## [EXERCISE]
The expected answer is the full listing, repeated exactly and free of images.

====== GIVEN INFORMATION ======

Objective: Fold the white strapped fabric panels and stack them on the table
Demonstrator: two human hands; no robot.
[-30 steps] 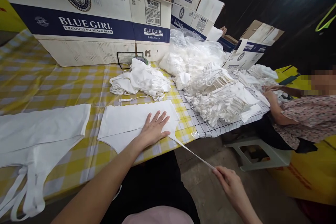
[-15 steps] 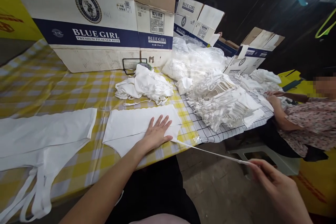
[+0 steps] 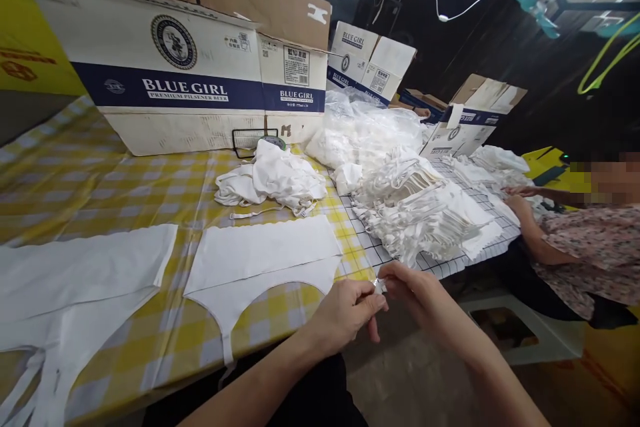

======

## [SOLUTION]
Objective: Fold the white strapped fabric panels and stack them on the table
Demonstrator: two human hands; no robot.
[-30 steps] 
[-15 steps] 
[+0 steps] 

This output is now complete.